• _Task details_:
Both the line below containing "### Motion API" and the line containing "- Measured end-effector", along with every line between them, should be repeated exactly; no other line belongs in the answer.

• _Dataset section_:

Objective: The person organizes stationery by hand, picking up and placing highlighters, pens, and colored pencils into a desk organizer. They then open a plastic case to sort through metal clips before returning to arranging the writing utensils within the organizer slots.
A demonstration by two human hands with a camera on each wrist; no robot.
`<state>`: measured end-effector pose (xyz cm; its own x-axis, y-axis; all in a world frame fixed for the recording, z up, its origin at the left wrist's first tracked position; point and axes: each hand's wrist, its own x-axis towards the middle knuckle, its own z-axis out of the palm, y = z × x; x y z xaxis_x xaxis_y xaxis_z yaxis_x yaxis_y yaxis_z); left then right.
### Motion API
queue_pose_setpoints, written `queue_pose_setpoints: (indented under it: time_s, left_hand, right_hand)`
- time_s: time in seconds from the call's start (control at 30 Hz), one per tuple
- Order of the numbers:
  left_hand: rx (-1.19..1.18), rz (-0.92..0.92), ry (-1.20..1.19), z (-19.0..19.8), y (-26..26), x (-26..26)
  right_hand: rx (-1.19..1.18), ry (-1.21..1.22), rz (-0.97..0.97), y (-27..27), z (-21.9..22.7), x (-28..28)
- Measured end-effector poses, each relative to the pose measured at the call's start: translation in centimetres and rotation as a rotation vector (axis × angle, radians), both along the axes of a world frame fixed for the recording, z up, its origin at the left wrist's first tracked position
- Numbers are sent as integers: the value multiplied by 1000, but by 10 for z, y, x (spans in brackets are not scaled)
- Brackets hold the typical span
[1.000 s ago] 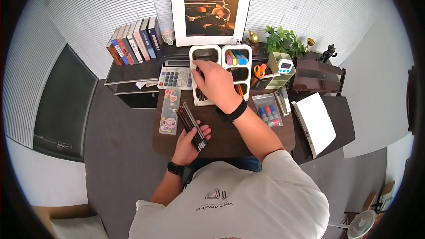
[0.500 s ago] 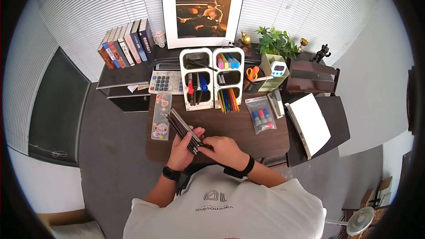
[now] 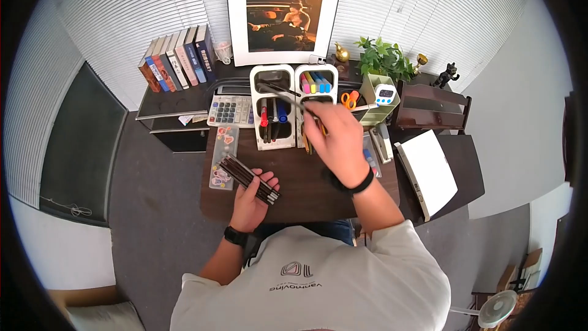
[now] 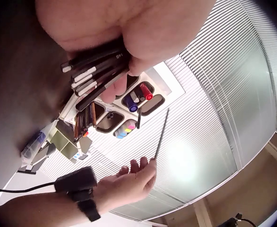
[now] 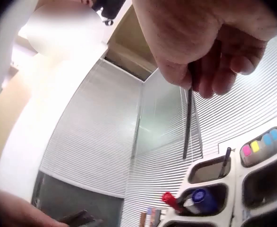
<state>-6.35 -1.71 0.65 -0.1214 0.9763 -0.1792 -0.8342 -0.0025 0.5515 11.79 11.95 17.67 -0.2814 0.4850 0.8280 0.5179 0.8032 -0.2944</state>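
Note:
My left hand (image 3: 247, 209) grips a bundle of several dark pencils (image 3: 242, 175) low over the near side of the desk. Their silvery ends show in the left wrist view, one barrel marked 14B. Up over the white desk organizer (image 3: 275, 145), my right hand (image 3: 344, 147) pinches a single dark pencil (image 5: 188, 125) between thumb and fingers. It points toward the organizer's back left compartment, where another dark pencil (image 5: 225, 161) leans. Red and blue markers (image 5: 202, 198) stand in the compartment in front, and highlighters (image 3: 315, 84) fill the back right one.
A calculator (image 3: 229, 110) and a sticker-covered clear case (image 3: 225, 147) lie left of the organizer. To its right are orange scissors (image 3: 349, 99), a green holder (image 3: 383, 113) with a timer, a stapler (image 3: 382, 143) and a bag of markers (image 3: 370, 158) partly behind my right arm.
My right hand came back from the organizer to the bundle in my left hand, then rose forward again with one pencil. My left hand keeps the bundle, now turned slightly flatter.

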Motion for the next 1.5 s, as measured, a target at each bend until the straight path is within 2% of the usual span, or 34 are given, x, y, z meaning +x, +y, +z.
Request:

• _Exercise answer_:
### Motion API
queue_pose_setpoints, written `queue_pose_setpoints: (indented under it: time_s, left_hand, right_hand)`
- time_s: time in seconds from the call's start (control at 30 Hz), one per tuple
- Order of the numbers:
  left_hand: rx (-1.19..1.18), rz (-0.92..0.92), ry (-1.20..1.19), z (-19.0..19.8), y (-26..26), x (-26..26)
  right_hand: rx (-1.19..1.18), ry (-1.21..1.22), rz (-0.97..0.97), y (-27..27), z (-21.9..22.7), x (-28..28)
- Measured end-effector poses, each relative to the pose measured at the call's start: translation in centimetres and rotation as a rotation vector (axis × angle, radians), both along the axes of a world frame fixed for the recording, z up, its origin at the left wrist's first tracked position

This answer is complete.